January is often a time for fresh starts. We clean out closets, set new goals, and promise ourselves that this will be the year we do better. When it comes to personal finances, however, it can be easy to get distracted by the latest headlines, investment trends, or policy changes. In both financial planning and in life, lasting success rarely comes from chasing the latest trend – it comes from mastering the basics and applying them consistently.
Continuing the theme of our CEO Kyle Noack’s article published in the Victoria Advocate on January 12, here are six basic financial steps that you can take to gain ground in 2026, no matter where you are on your financial journey.
Step 1: Build your Emergency Fund
We are all familiar with Murphy’s Law: anything that can go wrong, eventually will. Life has a habit of delivering surprises at the worst possible time: a medical bill, a car repair, or an unexpected job change. An emergency fund acts as a financial shock absorber, helping to prevent unexpected expenses from becoming long-term setbacks.

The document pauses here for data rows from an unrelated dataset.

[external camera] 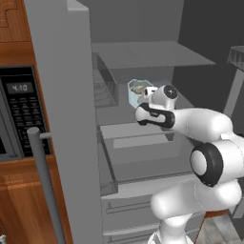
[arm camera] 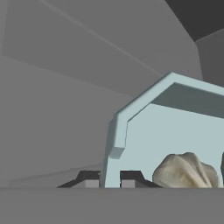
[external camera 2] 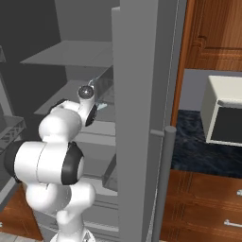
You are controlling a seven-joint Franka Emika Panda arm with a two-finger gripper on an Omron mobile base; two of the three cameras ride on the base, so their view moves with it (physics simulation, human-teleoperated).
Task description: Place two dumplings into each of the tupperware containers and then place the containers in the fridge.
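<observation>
Holding: small pale-blue plastic tray (arm camera: 175, 131), pinched by its rim in the gripper (arm camera: 110, 180), fingers pressed tight on it.
Inside it: one lumpy beige dumpling (arm camera: 186, 170) shows; I cannot tell if there are more.
Where: tray is inside the open tall grey fridge (external camera: 62, 95), over a grey shelf (external camera: 143, 55).
Left to do: set it down, let go.

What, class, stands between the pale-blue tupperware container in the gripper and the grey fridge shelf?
Nothing visible. The gripper is shut on the rim of the pale-blue tupperware container, already inside the open grey fridge above a bare shelf.
</observation>
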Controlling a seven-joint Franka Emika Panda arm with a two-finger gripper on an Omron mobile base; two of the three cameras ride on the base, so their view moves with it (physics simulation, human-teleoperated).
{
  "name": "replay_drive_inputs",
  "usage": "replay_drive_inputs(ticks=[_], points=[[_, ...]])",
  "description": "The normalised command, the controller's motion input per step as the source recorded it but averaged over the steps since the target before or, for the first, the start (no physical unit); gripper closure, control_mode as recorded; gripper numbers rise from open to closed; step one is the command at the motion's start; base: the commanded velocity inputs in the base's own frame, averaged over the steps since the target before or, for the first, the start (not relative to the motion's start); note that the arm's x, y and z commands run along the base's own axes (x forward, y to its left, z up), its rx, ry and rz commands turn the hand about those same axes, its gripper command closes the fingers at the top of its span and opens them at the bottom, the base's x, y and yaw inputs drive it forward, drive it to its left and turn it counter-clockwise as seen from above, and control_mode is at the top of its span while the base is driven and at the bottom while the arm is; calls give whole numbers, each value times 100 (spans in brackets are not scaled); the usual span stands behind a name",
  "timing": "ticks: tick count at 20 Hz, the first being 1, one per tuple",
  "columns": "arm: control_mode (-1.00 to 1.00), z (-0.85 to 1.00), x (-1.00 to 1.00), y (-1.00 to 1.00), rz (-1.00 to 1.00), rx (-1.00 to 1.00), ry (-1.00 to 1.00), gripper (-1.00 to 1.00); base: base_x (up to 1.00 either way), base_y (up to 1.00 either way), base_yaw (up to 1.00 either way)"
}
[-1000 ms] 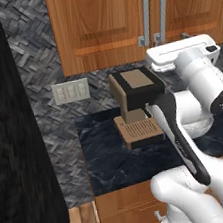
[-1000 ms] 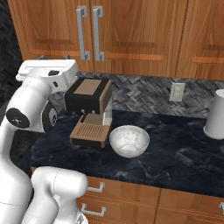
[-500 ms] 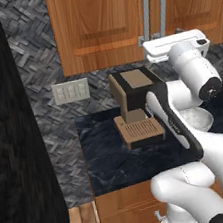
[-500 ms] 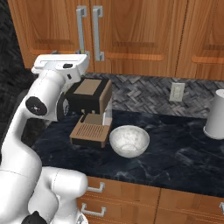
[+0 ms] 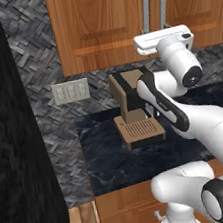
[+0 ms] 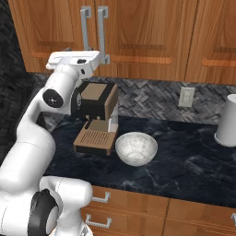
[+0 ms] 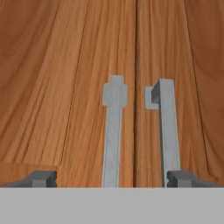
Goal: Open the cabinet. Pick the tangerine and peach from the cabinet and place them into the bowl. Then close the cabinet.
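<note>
A white robot arm reaches up toward the wall cabinet (image 6: 138,37) of orange-brown wood, whose two panel doors are shut. The jaws (image 7: 111,178) stand wide apart and hold nothing; the two dark finger tips (image 7: 41,178) rise at the lower corners of the hand view, one on each side. Straight ahead of the jaws hang two long vertical silver bar handles, the left handle (image 7: 113,135) and the right handle (image 7: 168,131), side by side with the seam between the doors running between them. Both handles lie in the gap between the tips, apart from them, and the right handle sits close to the right tip. In the base views the white hand (image 6: 73,60) is level with the lower ends of the handles, just in front of the doors.

Below the jaws, on the dark marbled table (image 6: 184,161), stands a brown boxy coffee machine (image 6: 97,117). Just beside it, to the right of the jaws and well below them, rests the wide shallow speckled whitish-grey bowl (image 6: 136,148). Farther right stands a white cylindrical container (image 6: 228,120).
</note>
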Motion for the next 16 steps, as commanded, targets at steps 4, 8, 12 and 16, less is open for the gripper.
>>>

If saving several months of expenses feels overwhelming, start small. First aim for $1,000 in savings to create a quick win and build momentum. Over time, work toward saving three to six months of essential expenses in a specific, readily accessible account.
Step 2: Create a Debt Payoff Plan
Next, take inventory of your debt by listing each outstanding balance along with its interest rate. Whether you choose to pay off the smallest balance first or focus on the highest interest rate, the key is having a plan and sticking with it. Successfully paying down debt requires three changes: a mindset shift toward commitment, habit changes through a structured debt payoff plan, and a values shift toward living within your means and avoiding new debt.
Step 3: Save for Retirement
Once high-interest debt has been paid off, review your employer’s retirement plan. If a match is offered, take full advantage of it – it is essentially free money. A common rule of thumb is to aim for saving 15% of your income, though the right amount depends on your age and goals. Reviewing your budget can help determine what adjustments are needed to move closer to that target.
Step 4: Save for Future Education
If you have children, it is important to discuss post-secondary education funding early. Talk with your spouse about expectations: Will you cover all or part of college costs? Will scholarships, loans, or student work be part of the plan? What type of account will you use for education savings? Starting these conversations early allows you to create a clear strategy and begin saving intentionally.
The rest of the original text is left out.